What is needed >>
Please copy, exactly as they appear below, the lines from the one containing "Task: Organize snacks" through the one containing "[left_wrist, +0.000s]".
§ §
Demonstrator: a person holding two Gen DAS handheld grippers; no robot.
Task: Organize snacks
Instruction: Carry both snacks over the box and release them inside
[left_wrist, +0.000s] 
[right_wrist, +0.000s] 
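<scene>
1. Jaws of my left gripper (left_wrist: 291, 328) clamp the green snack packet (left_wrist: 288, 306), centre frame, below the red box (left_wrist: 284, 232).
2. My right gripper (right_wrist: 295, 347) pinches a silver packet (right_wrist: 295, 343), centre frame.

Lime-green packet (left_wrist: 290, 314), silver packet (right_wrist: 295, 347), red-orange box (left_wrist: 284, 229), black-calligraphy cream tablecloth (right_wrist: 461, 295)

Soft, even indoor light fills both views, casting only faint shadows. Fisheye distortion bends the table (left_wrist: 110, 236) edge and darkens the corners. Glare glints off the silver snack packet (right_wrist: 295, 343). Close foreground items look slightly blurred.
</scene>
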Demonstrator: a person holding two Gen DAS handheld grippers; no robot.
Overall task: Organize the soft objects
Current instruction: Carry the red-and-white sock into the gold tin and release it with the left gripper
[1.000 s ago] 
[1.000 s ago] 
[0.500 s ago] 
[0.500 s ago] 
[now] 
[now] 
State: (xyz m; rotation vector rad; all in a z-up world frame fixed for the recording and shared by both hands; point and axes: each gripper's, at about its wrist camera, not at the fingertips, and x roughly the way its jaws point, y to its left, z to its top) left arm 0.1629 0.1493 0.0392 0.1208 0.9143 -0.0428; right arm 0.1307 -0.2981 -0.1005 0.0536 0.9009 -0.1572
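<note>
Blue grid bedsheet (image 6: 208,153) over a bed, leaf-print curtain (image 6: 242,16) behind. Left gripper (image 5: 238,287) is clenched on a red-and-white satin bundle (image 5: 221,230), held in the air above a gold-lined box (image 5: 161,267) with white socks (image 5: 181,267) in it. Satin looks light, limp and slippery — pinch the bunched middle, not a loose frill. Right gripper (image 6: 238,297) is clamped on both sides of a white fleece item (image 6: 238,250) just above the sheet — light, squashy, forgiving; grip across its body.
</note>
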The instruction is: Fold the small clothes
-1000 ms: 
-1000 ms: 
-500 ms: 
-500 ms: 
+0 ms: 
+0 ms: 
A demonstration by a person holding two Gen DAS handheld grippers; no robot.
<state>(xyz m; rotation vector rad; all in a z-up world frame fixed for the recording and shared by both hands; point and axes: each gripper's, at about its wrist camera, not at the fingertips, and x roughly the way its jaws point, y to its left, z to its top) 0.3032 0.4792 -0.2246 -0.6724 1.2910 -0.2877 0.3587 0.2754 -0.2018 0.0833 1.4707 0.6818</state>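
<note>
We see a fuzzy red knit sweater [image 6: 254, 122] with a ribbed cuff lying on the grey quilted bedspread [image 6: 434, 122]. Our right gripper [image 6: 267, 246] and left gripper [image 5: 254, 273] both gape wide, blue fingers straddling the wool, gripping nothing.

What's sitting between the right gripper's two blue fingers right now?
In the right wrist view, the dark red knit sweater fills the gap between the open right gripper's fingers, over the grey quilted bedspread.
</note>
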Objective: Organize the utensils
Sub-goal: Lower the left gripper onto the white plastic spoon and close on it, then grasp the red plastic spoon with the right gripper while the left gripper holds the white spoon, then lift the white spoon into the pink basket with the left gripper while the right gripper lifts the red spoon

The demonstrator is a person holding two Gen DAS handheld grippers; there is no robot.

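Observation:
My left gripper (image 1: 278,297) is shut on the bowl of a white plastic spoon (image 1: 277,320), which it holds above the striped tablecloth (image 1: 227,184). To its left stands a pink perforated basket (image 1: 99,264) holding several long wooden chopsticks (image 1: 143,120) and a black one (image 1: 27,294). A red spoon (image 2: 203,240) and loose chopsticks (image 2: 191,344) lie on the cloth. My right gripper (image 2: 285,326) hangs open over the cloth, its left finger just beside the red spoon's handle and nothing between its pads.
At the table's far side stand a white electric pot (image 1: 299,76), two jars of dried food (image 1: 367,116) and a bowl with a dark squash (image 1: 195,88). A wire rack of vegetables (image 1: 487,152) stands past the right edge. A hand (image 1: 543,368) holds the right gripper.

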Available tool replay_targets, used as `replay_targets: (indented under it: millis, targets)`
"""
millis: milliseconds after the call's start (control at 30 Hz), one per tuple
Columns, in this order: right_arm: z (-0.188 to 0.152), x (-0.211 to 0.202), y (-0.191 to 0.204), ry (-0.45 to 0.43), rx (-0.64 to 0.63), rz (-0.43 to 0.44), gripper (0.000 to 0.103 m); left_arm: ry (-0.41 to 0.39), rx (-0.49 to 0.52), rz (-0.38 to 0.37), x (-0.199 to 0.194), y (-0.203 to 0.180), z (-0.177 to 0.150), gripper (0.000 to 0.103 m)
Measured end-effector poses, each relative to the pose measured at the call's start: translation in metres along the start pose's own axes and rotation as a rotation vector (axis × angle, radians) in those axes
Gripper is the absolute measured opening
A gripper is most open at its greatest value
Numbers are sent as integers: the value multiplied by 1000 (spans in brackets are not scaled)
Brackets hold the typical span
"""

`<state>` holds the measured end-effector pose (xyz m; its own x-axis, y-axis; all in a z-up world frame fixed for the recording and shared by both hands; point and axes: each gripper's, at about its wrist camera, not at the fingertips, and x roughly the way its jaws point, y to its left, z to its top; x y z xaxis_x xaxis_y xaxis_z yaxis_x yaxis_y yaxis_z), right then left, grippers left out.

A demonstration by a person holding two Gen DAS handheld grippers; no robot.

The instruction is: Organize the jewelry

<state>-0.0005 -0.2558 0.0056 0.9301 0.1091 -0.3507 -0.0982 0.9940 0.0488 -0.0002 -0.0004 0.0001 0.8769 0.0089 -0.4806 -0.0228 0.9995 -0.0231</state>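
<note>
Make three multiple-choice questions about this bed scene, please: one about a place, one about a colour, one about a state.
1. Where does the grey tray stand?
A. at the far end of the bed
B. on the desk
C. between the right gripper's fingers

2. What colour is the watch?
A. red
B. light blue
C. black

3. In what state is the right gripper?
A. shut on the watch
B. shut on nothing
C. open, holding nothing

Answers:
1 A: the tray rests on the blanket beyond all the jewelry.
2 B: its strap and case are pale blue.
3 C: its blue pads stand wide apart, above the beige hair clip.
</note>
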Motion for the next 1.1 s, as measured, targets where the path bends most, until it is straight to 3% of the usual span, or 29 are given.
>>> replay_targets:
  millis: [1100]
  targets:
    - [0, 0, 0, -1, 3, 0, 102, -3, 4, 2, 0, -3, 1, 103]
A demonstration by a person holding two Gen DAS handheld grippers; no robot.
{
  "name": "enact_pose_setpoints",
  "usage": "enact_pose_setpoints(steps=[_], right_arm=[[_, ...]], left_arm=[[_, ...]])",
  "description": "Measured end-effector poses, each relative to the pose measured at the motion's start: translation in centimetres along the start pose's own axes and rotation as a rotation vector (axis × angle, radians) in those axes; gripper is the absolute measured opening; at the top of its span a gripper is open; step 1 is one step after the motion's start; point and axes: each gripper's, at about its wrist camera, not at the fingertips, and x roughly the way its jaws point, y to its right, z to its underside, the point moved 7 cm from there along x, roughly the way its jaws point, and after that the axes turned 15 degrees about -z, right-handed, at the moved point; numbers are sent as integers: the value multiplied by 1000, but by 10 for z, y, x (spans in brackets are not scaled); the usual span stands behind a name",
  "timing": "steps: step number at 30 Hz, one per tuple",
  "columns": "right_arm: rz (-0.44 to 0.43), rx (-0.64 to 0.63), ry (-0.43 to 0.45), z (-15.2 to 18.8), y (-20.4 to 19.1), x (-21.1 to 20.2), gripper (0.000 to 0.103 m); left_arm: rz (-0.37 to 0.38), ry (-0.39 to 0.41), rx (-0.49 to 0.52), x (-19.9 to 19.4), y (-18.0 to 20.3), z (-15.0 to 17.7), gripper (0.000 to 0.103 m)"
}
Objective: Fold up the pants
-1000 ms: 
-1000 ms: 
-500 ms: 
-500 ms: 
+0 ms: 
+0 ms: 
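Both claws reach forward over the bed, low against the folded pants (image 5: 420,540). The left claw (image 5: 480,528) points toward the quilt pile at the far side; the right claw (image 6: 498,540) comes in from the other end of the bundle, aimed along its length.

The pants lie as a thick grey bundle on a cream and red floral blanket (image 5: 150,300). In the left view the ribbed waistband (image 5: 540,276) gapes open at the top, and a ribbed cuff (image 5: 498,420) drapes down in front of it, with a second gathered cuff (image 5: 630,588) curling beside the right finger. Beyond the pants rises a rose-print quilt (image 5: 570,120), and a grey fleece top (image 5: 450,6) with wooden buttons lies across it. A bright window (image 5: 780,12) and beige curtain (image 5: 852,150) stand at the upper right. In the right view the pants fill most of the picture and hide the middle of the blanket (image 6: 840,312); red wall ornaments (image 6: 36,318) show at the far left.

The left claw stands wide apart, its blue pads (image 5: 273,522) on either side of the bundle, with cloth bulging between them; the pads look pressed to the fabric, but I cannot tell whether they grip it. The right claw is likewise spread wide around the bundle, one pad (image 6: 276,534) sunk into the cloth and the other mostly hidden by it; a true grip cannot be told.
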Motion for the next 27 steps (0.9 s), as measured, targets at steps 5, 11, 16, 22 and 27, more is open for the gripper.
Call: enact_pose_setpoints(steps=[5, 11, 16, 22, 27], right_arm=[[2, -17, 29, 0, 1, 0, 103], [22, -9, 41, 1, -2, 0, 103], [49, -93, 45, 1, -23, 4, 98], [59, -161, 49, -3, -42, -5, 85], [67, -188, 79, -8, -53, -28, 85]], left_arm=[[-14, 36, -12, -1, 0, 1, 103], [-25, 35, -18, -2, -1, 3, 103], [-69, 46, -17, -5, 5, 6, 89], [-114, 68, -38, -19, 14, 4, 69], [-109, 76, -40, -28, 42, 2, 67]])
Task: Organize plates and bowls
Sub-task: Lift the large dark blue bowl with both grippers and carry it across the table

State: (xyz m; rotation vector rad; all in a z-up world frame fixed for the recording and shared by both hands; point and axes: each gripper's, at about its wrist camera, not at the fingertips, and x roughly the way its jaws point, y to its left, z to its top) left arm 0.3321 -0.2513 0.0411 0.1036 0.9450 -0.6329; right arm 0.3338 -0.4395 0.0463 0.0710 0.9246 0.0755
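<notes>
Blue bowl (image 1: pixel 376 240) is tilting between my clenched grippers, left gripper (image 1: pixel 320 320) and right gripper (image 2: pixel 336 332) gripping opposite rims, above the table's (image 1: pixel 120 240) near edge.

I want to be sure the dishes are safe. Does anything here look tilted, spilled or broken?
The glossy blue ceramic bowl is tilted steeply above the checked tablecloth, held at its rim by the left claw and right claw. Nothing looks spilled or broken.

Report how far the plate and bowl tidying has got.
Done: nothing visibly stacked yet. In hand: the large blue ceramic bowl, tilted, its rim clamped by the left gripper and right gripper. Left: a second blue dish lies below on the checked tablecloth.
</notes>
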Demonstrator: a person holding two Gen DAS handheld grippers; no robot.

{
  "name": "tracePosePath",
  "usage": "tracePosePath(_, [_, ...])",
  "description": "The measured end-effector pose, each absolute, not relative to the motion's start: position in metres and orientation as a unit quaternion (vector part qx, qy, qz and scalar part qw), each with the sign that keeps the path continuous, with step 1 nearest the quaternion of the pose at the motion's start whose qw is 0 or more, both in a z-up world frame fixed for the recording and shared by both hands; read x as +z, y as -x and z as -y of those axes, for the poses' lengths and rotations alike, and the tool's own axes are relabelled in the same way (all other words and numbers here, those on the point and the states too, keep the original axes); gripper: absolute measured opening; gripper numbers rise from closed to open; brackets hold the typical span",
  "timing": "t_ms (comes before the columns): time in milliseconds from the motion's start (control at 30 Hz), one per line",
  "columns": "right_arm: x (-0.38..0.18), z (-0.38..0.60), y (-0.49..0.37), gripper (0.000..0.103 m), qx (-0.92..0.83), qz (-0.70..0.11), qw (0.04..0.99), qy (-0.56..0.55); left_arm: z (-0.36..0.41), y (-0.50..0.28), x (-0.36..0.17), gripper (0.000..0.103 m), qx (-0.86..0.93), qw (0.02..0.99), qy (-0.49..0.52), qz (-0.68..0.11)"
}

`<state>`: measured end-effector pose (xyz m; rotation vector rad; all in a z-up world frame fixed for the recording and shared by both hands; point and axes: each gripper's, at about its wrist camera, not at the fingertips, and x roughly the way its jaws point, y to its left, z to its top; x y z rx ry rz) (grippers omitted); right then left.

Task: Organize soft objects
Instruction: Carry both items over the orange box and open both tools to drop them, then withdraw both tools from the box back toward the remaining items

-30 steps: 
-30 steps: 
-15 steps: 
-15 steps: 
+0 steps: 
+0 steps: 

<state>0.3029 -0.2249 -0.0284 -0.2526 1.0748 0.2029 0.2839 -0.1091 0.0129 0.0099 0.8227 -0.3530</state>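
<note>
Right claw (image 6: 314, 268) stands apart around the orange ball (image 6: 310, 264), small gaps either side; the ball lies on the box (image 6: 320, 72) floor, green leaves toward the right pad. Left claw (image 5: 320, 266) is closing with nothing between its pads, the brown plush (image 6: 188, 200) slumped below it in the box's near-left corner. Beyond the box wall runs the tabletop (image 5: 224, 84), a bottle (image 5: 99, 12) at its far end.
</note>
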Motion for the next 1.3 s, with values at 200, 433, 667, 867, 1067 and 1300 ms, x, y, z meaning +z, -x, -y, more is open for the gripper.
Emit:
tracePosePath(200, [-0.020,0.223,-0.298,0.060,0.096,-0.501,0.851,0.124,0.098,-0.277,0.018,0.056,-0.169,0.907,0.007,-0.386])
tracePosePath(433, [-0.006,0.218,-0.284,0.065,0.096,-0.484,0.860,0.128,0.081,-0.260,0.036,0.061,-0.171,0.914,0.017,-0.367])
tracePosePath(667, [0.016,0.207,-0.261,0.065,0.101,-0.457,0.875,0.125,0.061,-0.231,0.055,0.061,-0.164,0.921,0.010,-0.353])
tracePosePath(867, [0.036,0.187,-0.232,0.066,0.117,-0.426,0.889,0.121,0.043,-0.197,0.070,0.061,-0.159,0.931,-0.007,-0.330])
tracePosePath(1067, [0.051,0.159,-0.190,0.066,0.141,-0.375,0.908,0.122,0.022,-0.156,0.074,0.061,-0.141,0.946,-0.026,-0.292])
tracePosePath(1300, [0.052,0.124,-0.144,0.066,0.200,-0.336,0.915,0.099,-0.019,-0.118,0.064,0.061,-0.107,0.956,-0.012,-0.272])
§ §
Task answer >>
Task: Organize snacks
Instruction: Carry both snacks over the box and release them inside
[left_wrist, +0.000s] 

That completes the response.